WHAT YOU NEED TO DO: Set the data down once more, exactly as it is written.

Dataset items
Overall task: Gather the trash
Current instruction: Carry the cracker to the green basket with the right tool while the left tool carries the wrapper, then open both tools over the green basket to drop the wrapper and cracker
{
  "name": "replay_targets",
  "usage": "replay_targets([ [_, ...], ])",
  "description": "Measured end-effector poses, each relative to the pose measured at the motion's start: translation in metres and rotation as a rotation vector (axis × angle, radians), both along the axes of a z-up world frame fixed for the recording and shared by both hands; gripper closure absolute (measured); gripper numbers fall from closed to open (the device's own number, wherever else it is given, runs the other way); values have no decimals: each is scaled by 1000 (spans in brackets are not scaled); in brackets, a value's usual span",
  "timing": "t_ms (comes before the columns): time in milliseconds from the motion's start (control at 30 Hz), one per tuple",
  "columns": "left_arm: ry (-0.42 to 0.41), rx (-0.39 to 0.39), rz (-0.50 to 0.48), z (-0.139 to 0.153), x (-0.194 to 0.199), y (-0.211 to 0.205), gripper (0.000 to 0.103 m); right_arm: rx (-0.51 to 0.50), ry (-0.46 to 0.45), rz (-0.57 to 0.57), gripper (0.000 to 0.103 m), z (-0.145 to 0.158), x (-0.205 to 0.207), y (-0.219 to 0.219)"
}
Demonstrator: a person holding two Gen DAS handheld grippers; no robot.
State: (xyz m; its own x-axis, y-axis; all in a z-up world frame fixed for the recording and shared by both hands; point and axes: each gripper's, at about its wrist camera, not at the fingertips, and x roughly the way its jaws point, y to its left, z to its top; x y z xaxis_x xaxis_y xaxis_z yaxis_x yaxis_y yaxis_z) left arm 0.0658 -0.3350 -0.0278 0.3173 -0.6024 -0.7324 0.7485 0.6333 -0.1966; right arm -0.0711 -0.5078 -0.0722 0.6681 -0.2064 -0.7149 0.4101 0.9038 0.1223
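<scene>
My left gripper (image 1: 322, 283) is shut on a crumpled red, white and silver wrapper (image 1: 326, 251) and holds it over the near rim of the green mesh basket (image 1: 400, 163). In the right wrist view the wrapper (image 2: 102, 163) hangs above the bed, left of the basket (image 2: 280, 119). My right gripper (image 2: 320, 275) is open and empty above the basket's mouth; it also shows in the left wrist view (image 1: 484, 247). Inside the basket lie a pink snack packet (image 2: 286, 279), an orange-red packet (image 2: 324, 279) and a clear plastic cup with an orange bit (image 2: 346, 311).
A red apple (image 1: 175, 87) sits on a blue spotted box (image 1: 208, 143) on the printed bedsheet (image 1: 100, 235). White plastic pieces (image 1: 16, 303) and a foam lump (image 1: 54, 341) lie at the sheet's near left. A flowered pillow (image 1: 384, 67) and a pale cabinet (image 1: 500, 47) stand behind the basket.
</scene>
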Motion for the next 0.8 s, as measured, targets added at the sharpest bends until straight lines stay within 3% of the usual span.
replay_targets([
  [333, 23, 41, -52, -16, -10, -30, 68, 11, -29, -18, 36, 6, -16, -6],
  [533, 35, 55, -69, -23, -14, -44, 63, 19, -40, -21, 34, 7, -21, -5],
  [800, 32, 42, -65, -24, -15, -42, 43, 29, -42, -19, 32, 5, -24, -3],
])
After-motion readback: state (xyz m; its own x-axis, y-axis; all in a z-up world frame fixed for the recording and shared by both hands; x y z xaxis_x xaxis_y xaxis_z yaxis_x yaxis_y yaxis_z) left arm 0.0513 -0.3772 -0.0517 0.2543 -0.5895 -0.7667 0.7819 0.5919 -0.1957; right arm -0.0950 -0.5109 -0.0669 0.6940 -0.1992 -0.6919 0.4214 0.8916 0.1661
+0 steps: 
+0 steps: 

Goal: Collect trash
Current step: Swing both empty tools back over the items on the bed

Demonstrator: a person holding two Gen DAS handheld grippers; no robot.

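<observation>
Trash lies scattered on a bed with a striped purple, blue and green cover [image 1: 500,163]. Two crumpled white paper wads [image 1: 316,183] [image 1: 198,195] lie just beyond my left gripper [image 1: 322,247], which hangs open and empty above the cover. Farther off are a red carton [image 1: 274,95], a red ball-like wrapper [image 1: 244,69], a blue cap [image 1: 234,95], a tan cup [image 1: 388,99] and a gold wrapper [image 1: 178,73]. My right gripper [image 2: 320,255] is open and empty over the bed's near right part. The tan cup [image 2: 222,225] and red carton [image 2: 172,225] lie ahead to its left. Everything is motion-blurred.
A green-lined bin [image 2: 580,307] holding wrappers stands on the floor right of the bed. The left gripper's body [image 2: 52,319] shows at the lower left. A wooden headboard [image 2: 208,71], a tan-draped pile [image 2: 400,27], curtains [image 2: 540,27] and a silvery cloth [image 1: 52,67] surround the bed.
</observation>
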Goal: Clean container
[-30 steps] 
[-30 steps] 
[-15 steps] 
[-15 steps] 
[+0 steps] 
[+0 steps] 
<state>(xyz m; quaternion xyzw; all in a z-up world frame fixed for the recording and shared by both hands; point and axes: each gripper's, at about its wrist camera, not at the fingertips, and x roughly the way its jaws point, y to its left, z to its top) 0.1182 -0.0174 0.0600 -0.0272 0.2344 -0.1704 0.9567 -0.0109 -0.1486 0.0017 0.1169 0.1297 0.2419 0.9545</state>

EXERCISE SOLUTION:
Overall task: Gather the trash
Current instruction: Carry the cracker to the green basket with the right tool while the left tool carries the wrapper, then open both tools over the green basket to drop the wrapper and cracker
{
  "name": "replay_targets",
  "usage": "replay_targets([ [_, ...], ])",
  "description": "Measured end-effector poses, each relative to the pose measured at the motion's start: translation in metres and rotation as a rotation vector (axis × angle, radians), both along the axes of a z-up world frame fixed for the recording and shared by both hands; gripper closure absolute (measured); gripper numbers fall from closed to open (the device's own number, wherever else it is given, runs the other way); values have no decimals: each is scaled by 1000 (spans in brackets are not scaled); in brackets, a value's usual span",
  "timing": "t_ms (comes before the columns): time in milliseconds from the motion's start (control at 30 Hz), one per tuple",
  "columns": "left_arm: ry (-0.42 to 0.41), rx (-0.39 to 0.39), rz (-0.50 to 0.48), z (-0.139 to 0.153), x (-0.194 to 0.199), y (-0.211 to 0.205), gripper (0.000 to 0.103 m); right_arm: rx (-0.51 to 0.50), ry (-0.46 to 0.45), rz (-0.57 to 0.57), gripper (0.000 to 0.103 m), z (-0.145 to 0.158), x (-0.205 to 0.207), y (-0.219 to 0.219)"
}
Demonstrator: a person holding two Gen DAS handheld grippers; no robot.
State: (xyz m; its own x-axis, y-axis; all in a z-up world frame fixed for the recording and shared by both hands; point and axes: each gripper's, at about its wrist camera, not at the fingertips, and x roughly the way its jaws point, y to its left, z to its top; x y z xaxis_x xaxis_y xaxis_z yaxis_x yaxis_y yaxis_z) left arm 0.0658 -0.3350 -0.0278 0.3173 -0.6024 -0.7324 0.7485 0.6333 -0.1966; right arm -0.0711 -0.5078 -0.0722 0.6681 -0.2064 -0.7149 0.4101 0.9038 0.1223
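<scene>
My left gripper (image 1: 322, 283) is shut on a crumpled red, white and silver wrapper (image 1: 326, 251) and holds it over the near rim of the green mesh basket (image 1: 400, 163). In the right wrist view the wrapper (image 2: 102, 163) hangs above the bed, left of the basket (image 2: 280, 119). My right gripper (image 2: 320, 275) is open and empty above the basket's mouth; it also shows in the left wrist view (image 1: 484, 247). Inside the basket lie a pink snack packet (image 2: 286, 279), an orange-red packet (image 2: 324, 279) and a clear plastic cup with an orange bit (image 2: 346, 311).
A red apple (image 1: 175, 87) sits on a blue spotted box (image 1: 208, 143) on the printed bedsheet (image 1: 100, 235). White plastic pieces (image 1: 16, 303) and a foam lump (image 1: 54, 341) lie at the sheet's near left. A flowered pillow (image 1: 384, 67) and a pale cabinet (image 1: 500, 47) stand behind the basket.
</scene>
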Motion for the next 0.8 s, as measured, targets added at the sharpest bends until straight lines stay within 3% of the usual span.
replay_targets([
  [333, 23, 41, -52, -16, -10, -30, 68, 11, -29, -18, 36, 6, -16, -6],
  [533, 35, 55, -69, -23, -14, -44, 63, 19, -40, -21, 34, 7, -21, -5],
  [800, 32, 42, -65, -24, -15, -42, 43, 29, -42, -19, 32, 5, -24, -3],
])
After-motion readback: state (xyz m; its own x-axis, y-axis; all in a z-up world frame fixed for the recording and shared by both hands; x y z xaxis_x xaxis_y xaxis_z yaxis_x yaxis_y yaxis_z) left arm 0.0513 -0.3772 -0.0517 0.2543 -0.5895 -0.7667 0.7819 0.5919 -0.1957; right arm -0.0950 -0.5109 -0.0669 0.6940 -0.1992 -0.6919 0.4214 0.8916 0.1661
+0 steps: 
+0 steps: 

Goal: Collect trash
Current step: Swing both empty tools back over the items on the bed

Demonstrator: a person holding two Gen DAS handheld grippers; no robot.

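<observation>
Trash lies scattered on a bed with a striped purple, blue and green cover [image 1: 500,163]. Two crumpled white paper wads [image 1: 316,183] [image 1: 198,195] lie just beyond my left gripper [image 1: 322,247], which hangs open and empty above the cover. Farther off are a red carton [image 1: 274,95], a red ball-like wrapper [image 1: 244,69], a blue cap [image 1: 234,95], a tan cup [image 1: 388,99] and a gold wrapper [image 1: 178,73]. My right gripper [image 2: 320,255] is open and empty over the bed's near right part. The tan cup [image 2: 222,225] and red carton [image 2: 172,225] lie ahead to its left. Everything is motion-blurred.
A green-lined bin [image 2: 580,307] holding wrappers stands on the floor right of the bed. The left gripper's body [image 2: 52,319] shows at the lower left. A wooden headboard [image 2: 208,71], a tan-draped pile [image 2: 400,27], curtains [image 2: 540,27] and a silvery cloth [image 1: 52,67] surround the bed.
</observation>
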Goal: Clean container
[-30 steps] 
[-30 steps] 
[-15 steps] 
[-15 steps] 
[+0 steps] 
[+0 steps] 
<state>(xyz m; quaternion xyzw; all in a z-up world frame fixed for the recording and shared by both hands; point and axes: each gripper's, at about its wrist camera, not at the fingertips, and x roughly the way its jaws point, y to its left, z to its top) 0.1182 -0.0174 0.0600 -0.0272 0.2344 -0.1704 0.9567 -0.0109 -0.1486 0.0017 0.1169 0.1297 0.2419 0.9545</state>

That finishes the output.